Если бы здесь присутствовали посторонние люди, то для них фраза о иконе «Бориса и Глеба» ничем бы не выделилась из остального разговора. Фраза была не тише, не громче, не тусклее, не ярче, обыкновенным ровным голосом произнесенная фраза. Для нас же она была как выстрел, как взрыв, как гром среди ясного неба. У Женюшки непроизвольно ослабла и опустилась, как при параличе, нижняя челюсть.

– Поглядеть бы на эту иконку, на «Бориса и Глеба».

– Не покажет. Старуха своенравная, неизвестных людей не любит. И вообще она теперь в большом расстройстве. Может, слышали, парня мы на днях похоронили, тракториста. Ее внук.

Про тракториста мы действительно слышали. Дело было в том, что тракторист, молодой парень, напился пьяным. Как всегда бывает в таких случаях, захотелось еще. А был уж вечер. Магазины закрыты, трактиров нет. Парень поехал в другую деревню к надомнице.

Не всем покажется понятным это слово. Сельские магазины, находящиеся в наиболее крупном населенном пункте, на центральной усадьбе совхоза или колхоза, обслуживают и деревеньки, расположенные поблизости. В иной из деревенек учреждается надомница, то есть, по существу, филиальчик магазина. Надомница берет в магазине товар и торгует им на дому. Она не продавец, она обыкновенная колхозница или работница совхоза. Вместе со всеми она копает картошку, ухаживает за коровами, возит сено. Но в вечерние часы можно к ней прийти и купить, что нужно. Приходят и среди ночи, стучат в окно, поднимают с постели.

Здесь следует оговориться. Всего, что нужно, у надомницы, конечно, не купишь. У нее хранится только один товар, в котором возникает особенная нужда как раз после работы, как раз в те часы, когда основной магазин закрыт. У надомницы хранится одна только водка.

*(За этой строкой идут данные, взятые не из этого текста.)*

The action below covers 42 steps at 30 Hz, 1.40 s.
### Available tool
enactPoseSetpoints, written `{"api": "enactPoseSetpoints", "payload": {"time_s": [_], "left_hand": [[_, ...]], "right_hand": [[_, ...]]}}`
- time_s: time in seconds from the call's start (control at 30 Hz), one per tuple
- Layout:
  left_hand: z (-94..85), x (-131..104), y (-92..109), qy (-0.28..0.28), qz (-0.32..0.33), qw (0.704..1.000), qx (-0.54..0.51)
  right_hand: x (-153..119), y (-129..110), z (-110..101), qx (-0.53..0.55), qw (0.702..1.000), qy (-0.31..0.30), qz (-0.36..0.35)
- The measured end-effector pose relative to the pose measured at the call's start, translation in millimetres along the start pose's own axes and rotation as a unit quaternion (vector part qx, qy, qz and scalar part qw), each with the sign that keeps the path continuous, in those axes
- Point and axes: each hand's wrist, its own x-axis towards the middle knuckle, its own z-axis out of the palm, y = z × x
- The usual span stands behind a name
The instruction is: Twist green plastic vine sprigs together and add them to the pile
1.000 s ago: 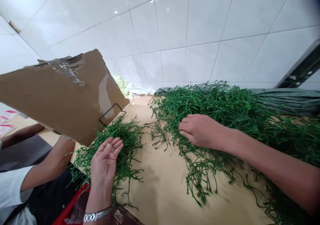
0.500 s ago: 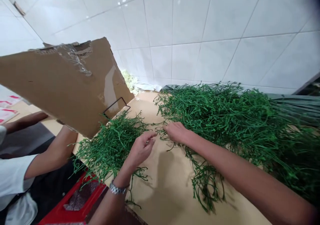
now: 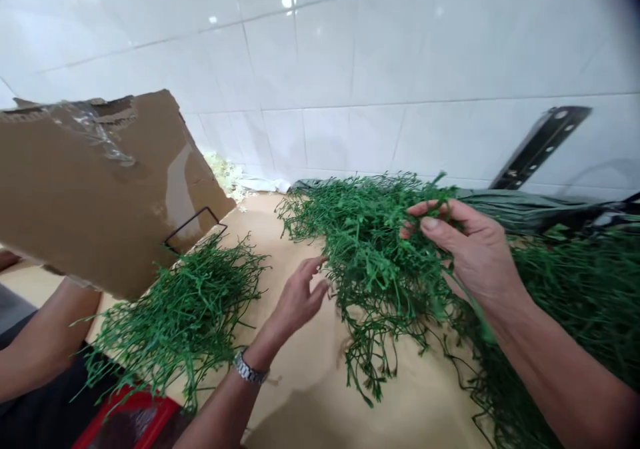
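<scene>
My right hand (image 3: 475, 249) is raised over the right-hand heap of thin green plant stems (image 3: 370, 229), which look artificial. Its thumb and fingers pinch a green stem (image 3: 443, 199), part of which is hidden behind the fingers. My left hand (image 3: 303, 296), with a metal watch (image 3: 249, 367) on the wrist, hovers at the left edge of that heap, thumb and fingers apart and nothing between them. A smaller pile of similar green stems (image 3: 185, 302) lies farther left, apart from my left hand.
A cardboard sheet (image 3: 100, 196) stands tilted at the left, a bent black wire frame (image 3: 195, 226) at its foot. Another person's arm (image 3: 50, 342) shows behind it. A red stool (image 3: 130, 416) is below the table edge (image 3: 280, 226). A white tiled wall (image 3: 320, 56) closes the back.
My right hand has gone from the table's middle to the right and up, and now pinches a stem above the heap. My left hand stays between the piles. The view has swung right.
</scene>
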Motion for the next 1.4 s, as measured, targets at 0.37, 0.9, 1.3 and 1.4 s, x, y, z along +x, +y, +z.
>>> {"api": "enactPoseSetpoints", "payload": {"time_s": [0.37,0.9,1.3,1.4], "left_hand": [[70.6,-12.4,19.2,-0.128,0.166,0.937,0.278],[63.3,69.6,-7.0,-0.1,0.089,0.924,0.357],[10.3,-22.4,22.3,-0.102,0.075,0.892,0.433],[19.4,-48.2,41.2,-0.121,0.07,0.939,0.315]], "right_hand": [[-34.2,-52.6,-77.4,0.122,0.974,0.176,-0.066],[-140.2,-5.5,-64.2,-0.123,0.978,-0.161,-0.038],[-203.9,35.7,-33.9,-0.396,0.82,-0.413,-0.014],[-207.0,37.7,-35.7,-0.39,0.824,-0.41,-0.009]]}}
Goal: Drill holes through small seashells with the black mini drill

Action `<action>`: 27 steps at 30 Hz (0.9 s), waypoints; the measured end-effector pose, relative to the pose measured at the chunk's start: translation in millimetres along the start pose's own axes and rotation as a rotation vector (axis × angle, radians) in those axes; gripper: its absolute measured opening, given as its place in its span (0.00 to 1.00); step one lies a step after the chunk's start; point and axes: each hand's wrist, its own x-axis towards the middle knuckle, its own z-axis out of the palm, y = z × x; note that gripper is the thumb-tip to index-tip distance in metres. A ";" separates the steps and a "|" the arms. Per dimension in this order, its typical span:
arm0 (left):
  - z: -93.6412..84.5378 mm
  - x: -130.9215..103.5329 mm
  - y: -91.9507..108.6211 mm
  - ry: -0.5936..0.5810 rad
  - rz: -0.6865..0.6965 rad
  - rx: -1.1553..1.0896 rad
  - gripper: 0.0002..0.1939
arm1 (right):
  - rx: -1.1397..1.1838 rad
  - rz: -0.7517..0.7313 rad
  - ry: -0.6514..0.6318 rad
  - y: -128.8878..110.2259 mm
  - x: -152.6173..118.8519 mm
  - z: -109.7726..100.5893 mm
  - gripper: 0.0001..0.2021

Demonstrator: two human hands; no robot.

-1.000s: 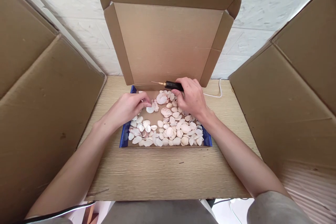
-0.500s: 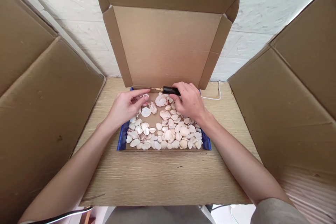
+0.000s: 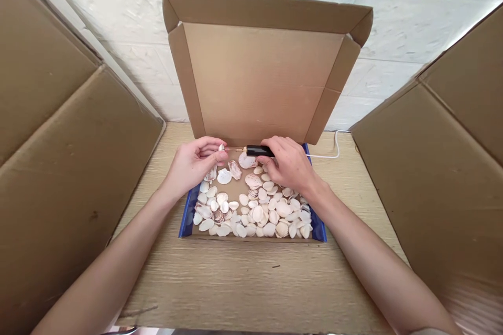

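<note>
Between the thumb and fingers of my left hand (image 3: 196,162) is a small white seashell (image 3: 221,147), turned on edge. My right hand (image 3: 288,163) wraps round a black corded mini drill (image 3: 259,151) with a brass-coloured chuck. Its thin bit (image 3: 234,149) points left at the shell; I cannot tell whether the tip touches it. Both hands are over the back of a shallow blue-sided cardboard box (image 3: 319,226). Many loose shells (image 3: 271,214) lie inside, densest at the front and right. A larger white shell (image 3: 224,176) and a pinkish shell (image 3: 234,169) lie below my left hand.
The box's cardboard lid (image 3: 267,78) stands raised behind, near a white brick wall (image 3: 133,5). Cardboard panels (image 3: 78,157) rise on both sides. A white cable (image 3: 330,156) runs right from the drill. A small dark sliver (image 3: 276,266) lies on the wooden table (image 3: 236,288).
The shell in my left hand has been turned from a flatter position onto its edge, and the fingers have curled in. The whole view has shifted slightly with my head.
</note>
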 end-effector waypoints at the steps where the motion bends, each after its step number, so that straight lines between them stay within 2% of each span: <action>1: 0.6 -0.3 0.2 -0.019 0.002 -0.006 0.17 | 0.016 -0.008 -0.014 -0.2 0.0 -0.1 0.09; 4: 1.7 -0.8 0.3 -0.040 0.005 -0.019 0.16 | 0.052 -0.017 -0.037 -0.7 0.3 -0.8 0.10; 17: 5.8 -2.9 3.6 0.018 -0.023 -0.018 0.16 | 0.088 -0.011 -0.086 -3.2 -0.6 -0.4 0.13; 27: 3.1 -0.3 1.5 0.051 -0.039 -0.127 0.17 | 0.097 -0.023 -0.021 -2.2 -0.1 -1.8 0.12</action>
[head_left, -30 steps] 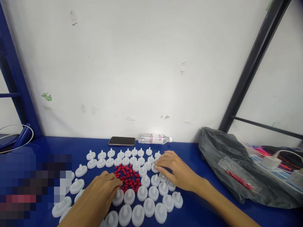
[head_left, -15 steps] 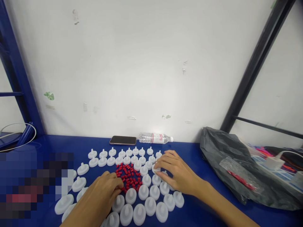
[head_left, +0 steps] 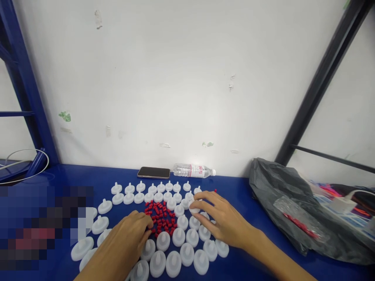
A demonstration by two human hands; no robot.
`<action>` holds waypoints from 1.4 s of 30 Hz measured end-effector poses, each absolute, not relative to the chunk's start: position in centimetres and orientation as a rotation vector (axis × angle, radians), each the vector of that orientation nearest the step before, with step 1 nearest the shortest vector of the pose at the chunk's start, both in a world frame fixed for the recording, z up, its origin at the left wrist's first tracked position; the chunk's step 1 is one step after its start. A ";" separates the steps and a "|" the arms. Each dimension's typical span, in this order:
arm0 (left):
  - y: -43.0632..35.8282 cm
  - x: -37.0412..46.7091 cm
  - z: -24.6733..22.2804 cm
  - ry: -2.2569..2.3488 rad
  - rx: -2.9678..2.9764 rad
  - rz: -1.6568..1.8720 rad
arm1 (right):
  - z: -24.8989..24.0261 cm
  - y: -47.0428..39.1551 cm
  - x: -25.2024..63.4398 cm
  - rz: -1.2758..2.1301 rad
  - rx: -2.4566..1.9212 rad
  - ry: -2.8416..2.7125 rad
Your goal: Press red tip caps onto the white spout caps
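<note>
Many small red plastic tubes [head_left: 159, 214] lie in a loose pile, ringed by white round plastic pieces [head_left: 172, 263] that each have an upright nozzle. My left hand [head_left: 129, 234] rests at the pile's left edge. Its fingers are curled together near the red tubes, and what lies between the fingertips is hidden. On the right side of the ring, my right hand [head_left: 222, 216] has its thumb and fingers around one white nozzle piece [head_left: 194, 209]. Its other fingers arch over neighbouring pieces and partly cover them.
A phone [head_left: 154, 172] and a clear plastic bottle [head_left: 193, 171] lie at the back along the wall. A dark plastic bag [head_left: 269, 195] with a clear packet of red parts [head_left: 300, 224] is at the right. One red tube [head_left: 215, 191] lies apart behind my right hand.
My right hand's fingers have spread slightly, still at the white nozzle piece. My left hand has barely moved. The view has shifted a little.
</note>
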State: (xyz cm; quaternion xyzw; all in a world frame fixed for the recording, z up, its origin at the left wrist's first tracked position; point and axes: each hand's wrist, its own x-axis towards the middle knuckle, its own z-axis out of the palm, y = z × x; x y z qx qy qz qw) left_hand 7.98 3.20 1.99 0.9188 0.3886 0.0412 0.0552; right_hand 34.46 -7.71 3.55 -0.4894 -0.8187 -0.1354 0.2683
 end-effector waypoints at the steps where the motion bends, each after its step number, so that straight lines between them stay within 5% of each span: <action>1: 3.2 8.0 2.0 1.180 2.809 0.129 | 3.6 -7.8 34.4 -0.362 -1.315 -2.217; 5: 3.6 7.8 1.2 1.119 2.952 0.279 | 3.7 -8.2 33.9 -0.353 -1.290 -2.248; 10: 4.1 7.3 0.5 0.834 3.092 1.004 | 3.8 -8.6 32.7 -0.375 -1.186 -2.308; 18: 0.9 7.9 3.7 0.480 2.684 1.533 | 3.8 -9.1 31.7 -0.417 -1.037 -2.363; 42: -1.8 8.6 4.1 0.592 1.845 0.678 | 4.0 -9.7 31.2 -0.572 -0.744 -2.176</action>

Итак, подвыпивший тракторист поехал на тракторе в другую деревню к надомнице. Ночь была темная, сырая, крапал дождь. Трактор свалился с крутой горы в ручей. Трактористу прищемило ноги, и он, не имея возможности выбраться, захлебнулся, а может быть, он убился еще раньше, когда кувыркался вместе с трактором.